#### [What to work on]
Copy each line of the records that contains the word "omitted".

________________________

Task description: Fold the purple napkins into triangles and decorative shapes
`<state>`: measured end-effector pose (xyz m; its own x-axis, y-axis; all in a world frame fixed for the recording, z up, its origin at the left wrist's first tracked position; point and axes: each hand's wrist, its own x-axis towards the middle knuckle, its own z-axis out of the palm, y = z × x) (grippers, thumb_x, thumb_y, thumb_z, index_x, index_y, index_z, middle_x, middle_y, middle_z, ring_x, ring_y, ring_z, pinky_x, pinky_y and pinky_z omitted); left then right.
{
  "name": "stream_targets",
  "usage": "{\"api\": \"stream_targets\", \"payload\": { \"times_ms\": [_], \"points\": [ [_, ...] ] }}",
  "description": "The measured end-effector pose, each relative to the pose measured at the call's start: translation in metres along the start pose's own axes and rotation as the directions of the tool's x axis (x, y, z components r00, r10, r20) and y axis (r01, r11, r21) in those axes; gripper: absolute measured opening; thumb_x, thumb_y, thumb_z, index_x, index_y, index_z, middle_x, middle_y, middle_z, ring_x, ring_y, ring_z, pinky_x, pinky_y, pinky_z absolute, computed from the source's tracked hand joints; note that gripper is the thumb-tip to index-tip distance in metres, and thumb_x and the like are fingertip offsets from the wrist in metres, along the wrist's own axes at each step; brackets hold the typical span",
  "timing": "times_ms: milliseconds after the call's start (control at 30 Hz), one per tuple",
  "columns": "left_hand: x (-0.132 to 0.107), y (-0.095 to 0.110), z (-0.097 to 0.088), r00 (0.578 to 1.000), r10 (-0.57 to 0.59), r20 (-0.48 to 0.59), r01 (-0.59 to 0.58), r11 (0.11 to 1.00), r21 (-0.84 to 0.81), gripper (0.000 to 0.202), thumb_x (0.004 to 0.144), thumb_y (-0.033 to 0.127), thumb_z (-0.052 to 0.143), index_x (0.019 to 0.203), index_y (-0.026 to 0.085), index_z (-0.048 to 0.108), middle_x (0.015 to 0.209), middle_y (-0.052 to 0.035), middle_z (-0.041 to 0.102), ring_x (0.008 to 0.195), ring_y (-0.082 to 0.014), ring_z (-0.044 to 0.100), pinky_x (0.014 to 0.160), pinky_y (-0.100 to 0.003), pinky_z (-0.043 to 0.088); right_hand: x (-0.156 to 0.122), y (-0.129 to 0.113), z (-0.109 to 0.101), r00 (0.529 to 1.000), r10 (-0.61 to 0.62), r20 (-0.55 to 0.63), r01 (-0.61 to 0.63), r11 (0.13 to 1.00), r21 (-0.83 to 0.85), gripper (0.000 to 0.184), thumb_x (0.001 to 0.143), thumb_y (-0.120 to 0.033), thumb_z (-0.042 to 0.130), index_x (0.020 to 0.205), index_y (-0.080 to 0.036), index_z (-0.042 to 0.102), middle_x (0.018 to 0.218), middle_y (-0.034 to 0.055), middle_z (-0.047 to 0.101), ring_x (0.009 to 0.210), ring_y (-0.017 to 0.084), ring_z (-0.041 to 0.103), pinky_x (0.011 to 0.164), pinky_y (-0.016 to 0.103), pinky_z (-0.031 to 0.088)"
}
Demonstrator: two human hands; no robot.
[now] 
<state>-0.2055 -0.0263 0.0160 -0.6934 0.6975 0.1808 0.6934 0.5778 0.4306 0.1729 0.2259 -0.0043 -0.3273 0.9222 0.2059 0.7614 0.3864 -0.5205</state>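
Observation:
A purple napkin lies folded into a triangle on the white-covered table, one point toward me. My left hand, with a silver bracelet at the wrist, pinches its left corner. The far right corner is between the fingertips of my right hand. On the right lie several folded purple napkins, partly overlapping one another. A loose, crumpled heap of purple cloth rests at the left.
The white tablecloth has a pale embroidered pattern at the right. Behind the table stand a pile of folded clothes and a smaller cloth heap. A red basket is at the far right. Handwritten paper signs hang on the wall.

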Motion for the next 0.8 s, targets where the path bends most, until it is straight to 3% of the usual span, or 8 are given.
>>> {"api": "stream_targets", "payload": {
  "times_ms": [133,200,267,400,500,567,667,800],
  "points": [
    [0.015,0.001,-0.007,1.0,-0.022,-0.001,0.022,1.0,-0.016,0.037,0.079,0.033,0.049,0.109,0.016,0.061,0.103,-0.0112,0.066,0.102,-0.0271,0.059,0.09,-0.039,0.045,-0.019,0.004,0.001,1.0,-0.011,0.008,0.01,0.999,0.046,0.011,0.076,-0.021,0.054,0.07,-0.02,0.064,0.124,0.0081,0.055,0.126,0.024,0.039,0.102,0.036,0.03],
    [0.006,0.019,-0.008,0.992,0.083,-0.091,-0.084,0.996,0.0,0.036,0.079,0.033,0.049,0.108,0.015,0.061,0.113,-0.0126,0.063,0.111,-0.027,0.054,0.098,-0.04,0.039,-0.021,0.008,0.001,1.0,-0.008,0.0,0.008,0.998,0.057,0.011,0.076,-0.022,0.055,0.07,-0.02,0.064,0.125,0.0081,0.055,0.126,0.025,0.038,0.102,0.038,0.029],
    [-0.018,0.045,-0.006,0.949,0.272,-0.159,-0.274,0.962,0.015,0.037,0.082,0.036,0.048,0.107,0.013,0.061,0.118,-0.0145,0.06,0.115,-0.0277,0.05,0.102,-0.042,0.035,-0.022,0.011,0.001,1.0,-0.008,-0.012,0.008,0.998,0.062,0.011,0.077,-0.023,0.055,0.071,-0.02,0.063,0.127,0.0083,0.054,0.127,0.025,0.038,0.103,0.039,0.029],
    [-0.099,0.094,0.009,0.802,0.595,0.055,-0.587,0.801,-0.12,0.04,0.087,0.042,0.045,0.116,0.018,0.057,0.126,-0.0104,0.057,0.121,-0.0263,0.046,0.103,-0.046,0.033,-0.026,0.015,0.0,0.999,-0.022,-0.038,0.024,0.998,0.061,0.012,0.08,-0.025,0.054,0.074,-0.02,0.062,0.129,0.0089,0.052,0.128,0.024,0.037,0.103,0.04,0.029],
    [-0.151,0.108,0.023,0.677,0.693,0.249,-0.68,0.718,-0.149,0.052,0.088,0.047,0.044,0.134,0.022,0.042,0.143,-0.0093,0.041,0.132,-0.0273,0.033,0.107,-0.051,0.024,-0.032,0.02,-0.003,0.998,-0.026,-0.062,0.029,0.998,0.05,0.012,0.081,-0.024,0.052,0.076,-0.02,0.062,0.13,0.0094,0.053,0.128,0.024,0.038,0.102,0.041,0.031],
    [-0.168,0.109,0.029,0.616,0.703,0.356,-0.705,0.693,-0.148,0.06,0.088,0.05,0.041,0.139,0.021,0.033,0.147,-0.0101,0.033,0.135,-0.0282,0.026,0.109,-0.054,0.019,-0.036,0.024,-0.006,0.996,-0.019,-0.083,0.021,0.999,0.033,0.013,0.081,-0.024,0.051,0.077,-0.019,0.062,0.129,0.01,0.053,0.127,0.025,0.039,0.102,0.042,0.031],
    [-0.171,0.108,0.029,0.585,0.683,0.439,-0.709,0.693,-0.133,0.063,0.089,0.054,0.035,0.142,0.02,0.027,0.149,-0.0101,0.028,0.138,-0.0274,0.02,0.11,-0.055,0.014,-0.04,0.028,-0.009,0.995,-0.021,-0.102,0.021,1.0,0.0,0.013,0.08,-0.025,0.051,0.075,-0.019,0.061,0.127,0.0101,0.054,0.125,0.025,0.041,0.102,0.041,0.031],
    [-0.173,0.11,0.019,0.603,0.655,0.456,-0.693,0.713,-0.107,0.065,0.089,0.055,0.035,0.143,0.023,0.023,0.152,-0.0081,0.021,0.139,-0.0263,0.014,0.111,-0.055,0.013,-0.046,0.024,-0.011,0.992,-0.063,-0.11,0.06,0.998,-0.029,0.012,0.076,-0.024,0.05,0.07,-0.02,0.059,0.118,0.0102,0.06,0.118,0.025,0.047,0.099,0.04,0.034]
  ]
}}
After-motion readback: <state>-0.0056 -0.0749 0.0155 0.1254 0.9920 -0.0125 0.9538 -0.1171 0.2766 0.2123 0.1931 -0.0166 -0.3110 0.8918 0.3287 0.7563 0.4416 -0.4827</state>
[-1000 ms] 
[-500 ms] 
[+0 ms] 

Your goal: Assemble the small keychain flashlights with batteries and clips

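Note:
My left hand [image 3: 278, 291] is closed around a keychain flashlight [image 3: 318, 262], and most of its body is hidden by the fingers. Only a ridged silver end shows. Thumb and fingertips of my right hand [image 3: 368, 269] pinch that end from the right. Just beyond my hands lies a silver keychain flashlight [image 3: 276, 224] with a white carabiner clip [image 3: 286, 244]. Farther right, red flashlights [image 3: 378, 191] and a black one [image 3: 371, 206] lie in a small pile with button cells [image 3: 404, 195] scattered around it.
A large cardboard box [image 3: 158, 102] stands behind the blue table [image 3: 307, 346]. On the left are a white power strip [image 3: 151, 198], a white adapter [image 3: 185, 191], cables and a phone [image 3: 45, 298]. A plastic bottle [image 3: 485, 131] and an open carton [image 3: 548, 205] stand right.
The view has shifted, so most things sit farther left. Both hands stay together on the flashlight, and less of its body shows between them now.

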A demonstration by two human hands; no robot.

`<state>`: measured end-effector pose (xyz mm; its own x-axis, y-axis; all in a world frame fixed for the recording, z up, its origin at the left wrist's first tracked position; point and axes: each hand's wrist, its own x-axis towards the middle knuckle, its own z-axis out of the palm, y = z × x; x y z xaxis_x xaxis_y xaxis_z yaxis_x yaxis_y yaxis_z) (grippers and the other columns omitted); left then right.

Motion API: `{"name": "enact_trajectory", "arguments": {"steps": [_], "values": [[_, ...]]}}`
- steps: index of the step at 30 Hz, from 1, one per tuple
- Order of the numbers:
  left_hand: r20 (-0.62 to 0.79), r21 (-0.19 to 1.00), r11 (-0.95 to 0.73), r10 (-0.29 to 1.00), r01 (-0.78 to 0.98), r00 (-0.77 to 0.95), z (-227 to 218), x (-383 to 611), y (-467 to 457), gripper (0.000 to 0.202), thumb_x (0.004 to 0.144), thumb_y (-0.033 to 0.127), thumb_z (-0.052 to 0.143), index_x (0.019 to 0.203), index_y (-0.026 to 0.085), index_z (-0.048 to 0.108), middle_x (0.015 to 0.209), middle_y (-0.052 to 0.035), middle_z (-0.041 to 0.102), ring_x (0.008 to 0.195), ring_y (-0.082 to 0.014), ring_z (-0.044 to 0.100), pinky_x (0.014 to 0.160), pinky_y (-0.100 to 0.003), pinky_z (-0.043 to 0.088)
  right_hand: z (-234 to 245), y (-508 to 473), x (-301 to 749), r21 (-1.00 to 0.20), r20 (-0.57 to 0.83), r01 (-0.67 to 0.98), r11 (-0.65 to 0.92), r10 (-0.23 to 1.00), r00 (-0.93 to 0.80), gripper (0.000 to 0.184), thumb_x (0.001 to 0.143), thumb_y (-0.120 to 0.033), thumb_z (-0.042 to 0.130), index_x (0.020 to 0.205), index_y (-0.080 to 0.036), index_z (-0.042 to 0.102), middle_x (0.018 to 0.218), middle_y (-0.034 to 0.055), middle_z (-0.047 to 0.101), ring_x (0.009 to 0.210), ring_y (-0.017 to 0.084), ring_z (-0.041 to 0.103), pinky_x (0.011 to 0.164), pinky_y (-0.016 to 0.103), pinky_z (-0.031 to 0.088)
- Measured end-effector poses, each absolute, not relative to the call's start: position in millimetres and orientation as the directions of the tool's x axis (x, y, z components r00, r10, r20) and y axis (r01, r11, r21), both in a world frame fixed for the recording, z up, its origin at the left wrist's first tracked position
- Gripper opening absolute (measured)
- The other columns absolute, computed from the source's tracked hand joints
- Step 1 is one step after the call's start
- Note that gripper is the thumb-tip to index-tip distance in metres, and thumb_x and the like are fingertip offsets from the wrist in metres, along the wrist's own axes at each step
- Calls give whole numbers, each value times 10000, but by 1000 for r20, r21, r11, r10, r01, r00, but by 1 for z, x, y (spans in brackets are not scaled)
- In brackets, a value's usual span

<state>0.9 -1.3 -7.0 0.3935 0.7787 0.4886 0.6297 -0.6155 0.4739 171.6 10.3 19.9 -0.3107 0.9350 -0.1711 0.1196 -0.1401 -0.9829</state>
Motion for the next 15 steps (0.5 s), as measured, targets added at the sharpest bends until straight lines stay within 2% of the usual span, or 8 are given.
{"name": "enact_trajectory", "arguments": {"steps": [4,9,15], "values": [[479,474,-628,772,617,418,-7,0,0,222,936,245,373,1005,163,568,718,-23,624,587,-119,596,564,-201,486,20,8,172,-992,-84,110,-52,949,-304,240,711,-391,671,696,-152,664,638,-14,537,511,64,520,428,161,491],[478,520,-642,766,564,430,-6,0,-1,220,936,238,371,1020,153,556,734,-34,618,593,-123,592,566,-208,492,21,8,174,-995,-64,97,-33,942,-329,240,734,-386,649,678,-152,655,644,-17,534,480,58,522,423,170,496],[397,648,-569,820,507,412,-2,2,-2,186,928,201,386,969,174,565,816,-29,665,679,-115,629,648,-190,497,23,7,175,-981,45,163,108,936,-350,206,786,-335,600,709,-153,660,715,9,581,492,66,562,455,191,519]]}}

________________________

#### [Response]
`<state>`: measured end-effector pose (xyz m; its own x-axis, y-axis; all in a world frame fixed for the recording, z up, its origin at the left wrist's first tracked position; point and axes: each hand's wrist, its own x-axis towards the middle knuckle, its own z-axis out of the palm, y = z × x) (grippers, thumb_x, thumb_y, thumb_z, index_x, index_y, index_z, middle_x, middle_y, middle_z, ring_x, ring_y, ring_z, pinky_x, pinky_y and pinky_z omitted); left then right.
`<state>`: measured end-effector pose (xyz mm; its own x-axis, y-axis; all in a world frame fixed for the recording, z up, its origin at the left wrist's first tracked position; point and axes: each hand's wrist, its own x-axis towards the middle knuckle, its own z-axis out of the palm, y = z × x; x y z xaxis_x xaxis_y xaxis_z yaxis_x yaxis_y yaxis_z) (grippers and the other columns omitted); left then right.

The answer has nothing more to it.